La respuesta desató una tormenta mental en la tribu. Si los asnos no hubieran estado rebuznando, se podría haber oído el crepitar eléctrico de las sinapsis que se debatían en el interior de los cráneos de la tribu tratando de poner cara a Nemesio. Al cabo de un instante eterno Toñi agregó:

—Aaaaaaaaaaaaaaaaahhhh, tu padre debe ser Nemesio el Aperitivo. Pensamos que Aquilino El Caníbal había dado cuenta de él cuando no lo vimos por las cuevas. Me alegro que escapara. Dale recuerdos de nuestra parte y dile que estamos por aquí por si quiere volver con nosotros. Aquilino se quedó allá. Eramos más pero nos dividimos al llegar al río este de aquí. Hemos quedado con la otra mitad de la tribu en la otra orilla del río, así que cuando crucemos al otro lado vamos a esperarlos allí.

La muchacha, que había estado asintiendo sordamente con el exterior de la cabeza mientras que en su interior sonaba Je t’aime moin non plus hizo caso omiso de los comentarios para azuzar la reunión con un…

—Os cambio 40 burros por ese —babeó mientras apuntaba con el índice al mozo de reluciente y bronceada piel.
—¿Por Bernardino? ¿Pa qué lo quieres?
—Cosas nuestras … digo mías —y por dentro tarirorariiiiii oh oui, je t’aime moi non plus
—¿Tú que dices Bernardino? —inquirió Toñi al mozo.
—Yo no voy a ningún lado sin Ceferino. Es la única familia que me queda.

Y tal y cómo si la vida hubiera apretado en ese instante el botón de fotocopiar, una perfecta reproducción del guayabo fue deslizándose desde atrás para dar lugar a Ceferino, el hermano gemelo de Bernardino.

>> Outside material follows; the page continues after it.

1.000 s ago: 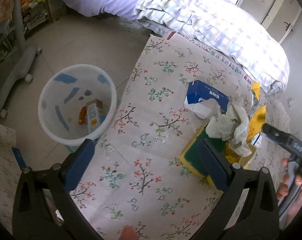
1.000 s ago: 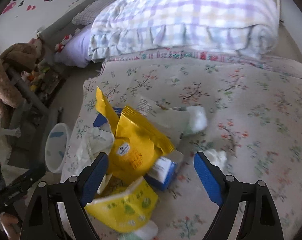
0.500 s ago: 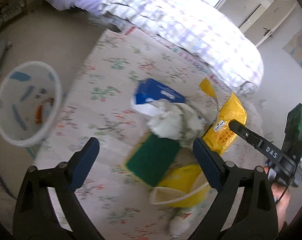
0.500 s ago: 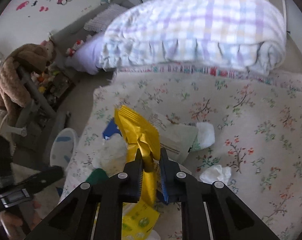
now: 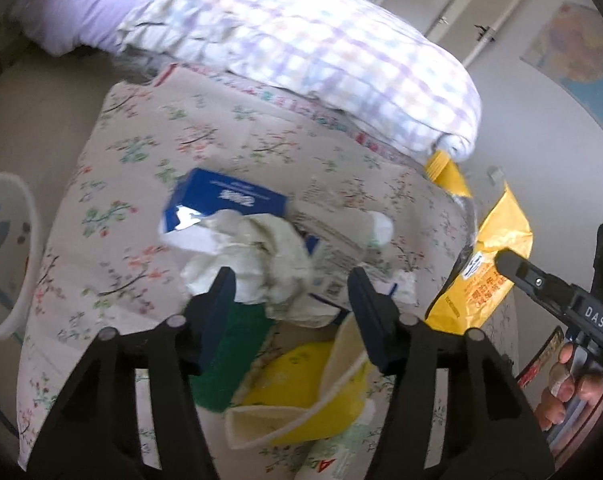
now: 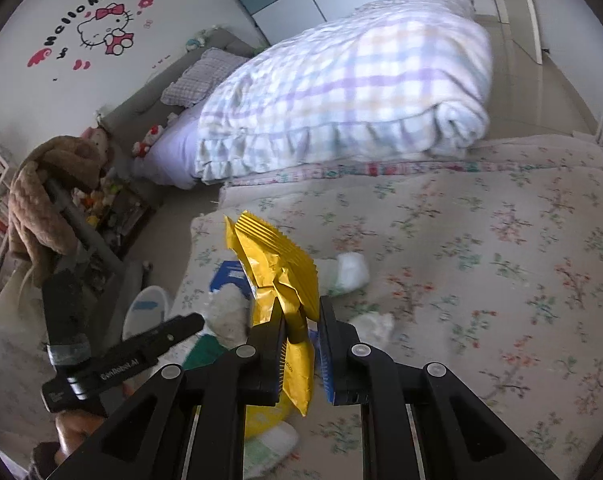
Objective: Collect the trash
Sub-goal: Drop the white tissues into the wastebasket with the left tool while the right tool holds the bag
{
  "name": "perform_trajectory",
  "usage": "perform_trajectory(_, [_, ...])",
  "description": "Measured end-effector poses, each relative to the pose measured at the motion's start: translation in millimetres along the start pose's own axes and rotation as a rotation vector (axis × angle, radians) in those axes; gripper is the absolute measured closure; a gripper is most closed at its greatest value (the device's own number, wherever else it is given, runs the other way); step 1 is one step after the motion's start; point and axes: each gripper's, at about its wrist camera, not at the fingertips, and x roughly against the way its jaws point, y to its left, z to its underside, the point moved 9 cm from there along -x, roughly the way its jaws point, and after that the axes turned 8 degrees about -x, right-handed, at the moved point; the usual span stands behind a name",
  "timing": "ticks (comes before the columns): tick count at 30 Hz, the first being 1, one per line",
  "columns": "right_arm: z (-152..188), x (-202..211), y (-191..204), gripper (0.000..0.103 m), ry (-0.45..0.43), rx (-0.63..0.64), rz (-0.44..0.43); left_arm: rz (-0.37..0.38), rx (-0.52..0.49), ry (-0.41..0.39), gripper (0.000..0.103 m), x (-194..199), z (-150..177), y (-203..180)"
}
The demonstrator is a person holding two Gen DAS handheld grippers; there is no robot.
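With its jaws clamped on the yellow snack bag (image 6: pixel 285 280), the right gripper (image 6: pixel 300 340) holds it above the bed's (image 6: pixel 481 280) left edge, while the left gripper (image 5: pixel 291 300), jaws half open and empty, hovers over the crumpled tissue (image 5: pixel 253 256), so carrying the bag to the white bin (image 5: pixel 5 256) on the floor beside that edge seems next.

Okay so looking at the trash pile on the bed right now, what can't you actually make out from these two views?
- Trash bin: left wrist view, cut off by the frame edge, so its contents are not visible.
- Blue box: print blurred; the crumpled tissue covers its front.
- Green item: left gripper finger hides part of it.
- Yellow snack bag: right gripper covers its lower half; label too small to read.
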Motion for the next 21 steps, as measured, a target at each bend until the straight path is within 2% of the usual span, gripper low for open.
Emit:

—SESENTA, SETENTA, no, OCHENTA burras. No las tengo aquí, voy a por ellas— dijo la muchacha visiblemente alterada mientras en su mente sonaba ahora en estéreo je vais et je viens entre tes reins et je me retiens.
—Taaaaate quieta niña —cortó Toñi—. Es totalmente indecente e inmoral. Es una vergüenza lo que propones. No podemos abusar de ti de este modo. Danos 20 asnos y enséñanos a manejarlos y trato hecho.

Y así se hizo. Prestamente y llevada por urgencias en las que no es decoroso ahondar, la muchacha explicó los pormenores de la monta, cría y cuidado del asno africano en unas horas. Y mientras la tribu, luchando por asimilar el curso intensivo de burrería, se preparaba para acometer la última parte de la ascensión, se despidieron de Bernardino y Ceferino, los cuales felizmente se integraron en la familia de Nemesio creando de este modo un ramal de la tribu que todavía cuenta con alguna que otra vástaga de rizos negros, ojos verdes y una especial inclinación por la chanson francaise sensual.